Interpellés et placés en garde à vue

Deux heures après l'opération, EDF a annoncé dans un message sur le réseau social Twitter qu'il n'y avait pas "d'impact sur la sûreté des installations."  Le fournisseur d'électricité a précisé que les militants n'avaient "pas eu accès à la zone nucléaire". 

Interrogé par France Bleu Lorraine Nord, le directeur de cabinet du préfet de la Moselle, Georges Bos, a complété : "Ces huit militants ont été interpellés et placés en garde à vue". Selon lui, il n'y a eu "absolument aucun problème de sécurité", "les processus et les consignes ont été parfaitement respectés au niveau de la centrale et les alarmes ont fonctionné"

Premier grillage franchi à l'aide d'échelles

Selon le directeur de cabinet du préfet de la Moselle, les militants "se sont introduits dans le périmètre extérieur, le premier grillage, qu'ils ont franchi à l'aide d'échelles.
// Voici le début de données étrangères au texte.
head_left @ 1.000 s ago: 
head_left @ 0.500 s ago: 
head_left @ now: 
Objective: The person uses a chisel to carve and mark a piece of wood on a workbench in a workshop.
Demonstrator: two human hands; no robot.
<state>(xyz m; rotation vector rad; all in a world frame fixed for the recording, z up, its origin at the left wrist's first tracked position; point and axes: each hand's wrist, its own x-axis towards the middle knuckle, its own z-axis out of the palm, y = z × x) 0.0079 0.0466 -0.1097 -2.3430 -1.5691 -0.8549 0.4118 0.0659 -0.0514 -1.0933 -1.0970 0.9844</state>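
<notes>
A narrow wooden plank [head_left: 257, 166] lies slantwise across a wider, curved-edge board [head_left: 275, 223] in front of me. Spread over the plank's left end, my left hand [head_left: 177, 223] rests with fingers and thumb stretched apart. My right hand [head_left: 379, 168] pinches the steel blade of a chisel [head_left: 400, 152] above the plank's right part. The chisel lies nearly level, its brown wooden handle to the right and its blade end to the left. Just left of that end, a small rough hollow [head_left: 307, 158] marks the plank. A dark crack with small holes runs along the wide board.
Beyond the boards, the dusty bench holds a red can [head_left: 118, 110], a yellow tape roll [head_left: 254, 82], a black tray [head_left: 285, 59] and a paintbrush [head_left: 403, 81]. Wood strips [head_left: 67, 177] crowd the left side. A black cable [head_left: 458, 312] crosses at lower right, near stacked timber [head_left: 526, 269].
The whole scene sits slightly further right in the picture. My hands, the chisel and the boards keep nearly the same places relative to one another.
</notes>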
Une action qui a automatiquement déclenché une alarme et qui a permis au peloton spécialisé de la gendarmerie nationale de les interpeller en moins de huit minutes".
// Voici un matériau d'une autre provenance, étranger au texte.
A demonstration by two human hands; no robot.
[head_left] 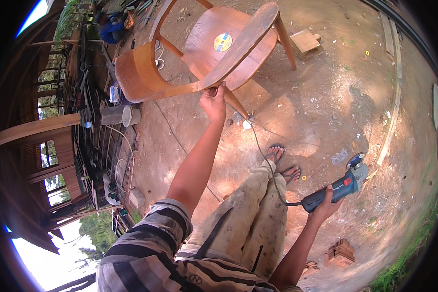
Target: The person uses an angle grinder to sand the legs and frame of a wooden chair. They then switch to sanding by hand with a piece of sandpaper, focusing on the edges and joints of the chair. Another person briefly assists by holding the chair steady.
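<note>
A brown wooden chair [207, 34] with a curved armrest and back stands in front of me. My left hand [213, 103] is closed on the edge of its armrest, thumb and fingers pinching the wood. On the seat lies a round yellow, white and blue disc [223, 42]. Low on the right, my right hand [326, 208] is wrapped around the body of a dark teal angle grinder [332, 192], held away from the chair. Its disc end points up and to the right; I cannot tell whether it spins. A dark cord [259, 146] runs from its rear toward the chair.
A wooden block [304, 41] sits beyond the chair. Long planks [393, 112] lie at the right. Stacked bricks [341, 253] are at the lower right, a bucket [131, 116] at the left. Another person [110, 29] crouches far left near an orange glow. Cords cross the dirt.
</note>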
Georges Bos a indiqué qu'à aucun moment la production de la centrale nucléaire n'a été arrêtée. "Elle fonctionne normalement", assure le directeur de cabinet du préfet.

EDF va porter plainte

Ce n'est pas la première fois que des militants de Greenpeace entrent illégalement dans une centrale pour dénoncer la sécurité, ce qu'a dénoncé sur franceinfo Olivier Lamarre, directeur adjoint du parc nucléaire d'EDF. "Ça va vraiment trop loin ! Nous avons affaire à des gens irresponsables. EDF condamne des actions violentes et illégales et va déposer plainte", a-t-il indiqué.

"EDF condamne avec vigueur ces actions violentes et illégales" Olivier Lamarre, directeur adjoint du parc nucléaire d'EDF à franceinfo.